In 2002, during an anniversary special, Jonas told ABC News that he and the others waited three hours in the darkness until the dust and smoke settled. Then they slowly crossed a three-story-deep trench of twisted metal.

Now a deputy chief, Jonas said he didn't retire because he wanted to help the fire department rebuild.

"I didn't want anybody to chase me out," he told Muir. "I'm living my lifelong dream. I've wanted to be a fireman since I was a little kid."

"If you look at the chain of events that happened that day for us," he said last month. "It is very unlikely that we would survive that but we did. I look at the footage of the building coming down and I shake my head. You know, I don't know how I survived that."

Jones said that the first five years were difficult for her as she battled survivor's guilt.

"Like, what could you have done? What could have you said? Could you have made any changes?" she said she wondered. "Then, after the fifth anniversary, it was kind of like, enough, you know. ... You can't change the events. You can't change what you did that day. You couldn't have made any other people leave that day but you don't have to live with fear."

Pentagon Survivor: 'I Was Spared'

Sheila Moody, who suffered third-degree burns to her hands and injuries to her face when a plane was flown into the Pentagon, said that 10 years later, she'd finally let go of the fear and was able to forgive.

"A lot has happened in my life in the last 10 years," she said. "I praise God that I'm still alive, still amazed that I survived."

It was her second day on the job and Moody was sitting in her cubicle when the plane hit, sending a fireball flying past her.

"I should have been consumed immediately from either the fire, the smoke, the fumes, the heat," she said. "I was spared."

Although Moody had known her co-workers for only a day, she said, she still thinks of the colleagues who perished.

"There are so many things that they missed in the past 10 years," she told ABC News' Muir. "The daughter whose dad couldn't walk her down the aisle or couldn't see her graduate from college.
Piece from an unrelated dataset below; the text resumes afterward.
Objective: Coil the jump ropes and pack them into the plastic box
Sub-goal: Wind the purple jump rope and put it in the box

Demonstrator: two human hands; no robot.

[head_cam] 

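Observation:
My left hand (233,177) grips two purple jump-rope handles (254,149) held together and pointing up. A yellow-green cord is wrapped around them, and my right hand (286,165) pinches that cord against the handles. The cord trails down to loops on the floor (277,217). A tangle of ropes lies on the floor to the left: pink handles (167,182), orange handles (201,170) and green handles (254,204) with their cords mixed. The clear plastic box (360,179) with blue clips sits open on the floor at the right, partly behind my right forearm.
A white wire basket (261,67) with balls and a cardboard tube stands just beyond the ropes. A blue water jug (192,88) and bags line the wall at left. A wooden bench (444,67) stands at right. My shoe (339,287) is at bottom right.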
The grandbabies that are being born that are going to miss a grandmother or a grandfather."

From Chance Encounter and Tragedy, Friendship

Moody eventually returned to work, to that same office. "All the faces were different," she said. "Not only were the people gone, but even the memories that they brought to work with them, where they kept their family close by, all of that was gone."

These days, when Fred Eichler's and Jonathan Judd's families visit each other, the atmosphere is full of laughter and smiles. It has become a tradition borne from tragedy. The two strangers were stuck in the offices of Eichler's insurance company Sept. 11 after the first plane hit the North Tower.
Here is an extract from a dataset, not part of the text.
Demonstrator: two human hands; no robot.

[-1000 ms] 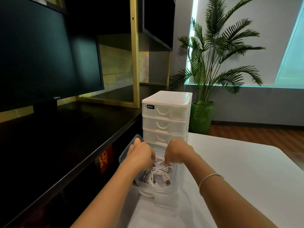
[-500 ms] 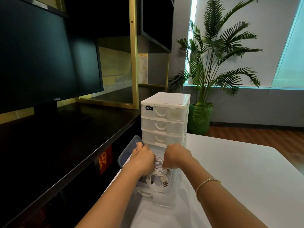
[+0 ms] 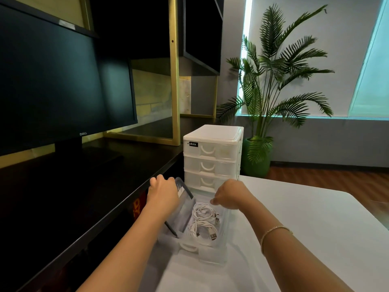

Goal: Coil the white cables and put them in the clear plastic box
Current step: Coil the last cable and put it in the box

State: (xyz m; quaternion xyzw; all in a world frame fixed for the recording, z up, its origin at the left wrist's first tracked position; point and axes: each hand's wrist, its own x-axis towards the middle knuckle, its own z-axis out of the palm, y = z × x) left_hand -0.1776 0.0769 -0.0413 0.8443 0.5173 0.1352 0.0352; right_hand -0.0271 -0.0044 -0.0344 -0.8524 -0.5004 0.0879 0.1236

Judd had gotten off the elevator on the 83rd floor at the moment of impact. He ran into the first office he could find, where he encountered Eichler, who told him what had just happened.

"All I remember from that day was walking down the steps with Fred and saying I was 36," Judd told ABC News. "I said, 'I finally got married and I finally had a baby and now I'm going to die.' ... I was completely in a panic. ... It was horrible but he was comforting me the whole way down."

10 Years Later, Celebration of Life

They eventually separated as they reached the lobby and rescuers. After Sept. 11, the two were reunited after their bosses spoke with each other.

Eichler said he was especially close to Judd's daughter, Jordana, who was 6 weeks old when the Twin Towers fell.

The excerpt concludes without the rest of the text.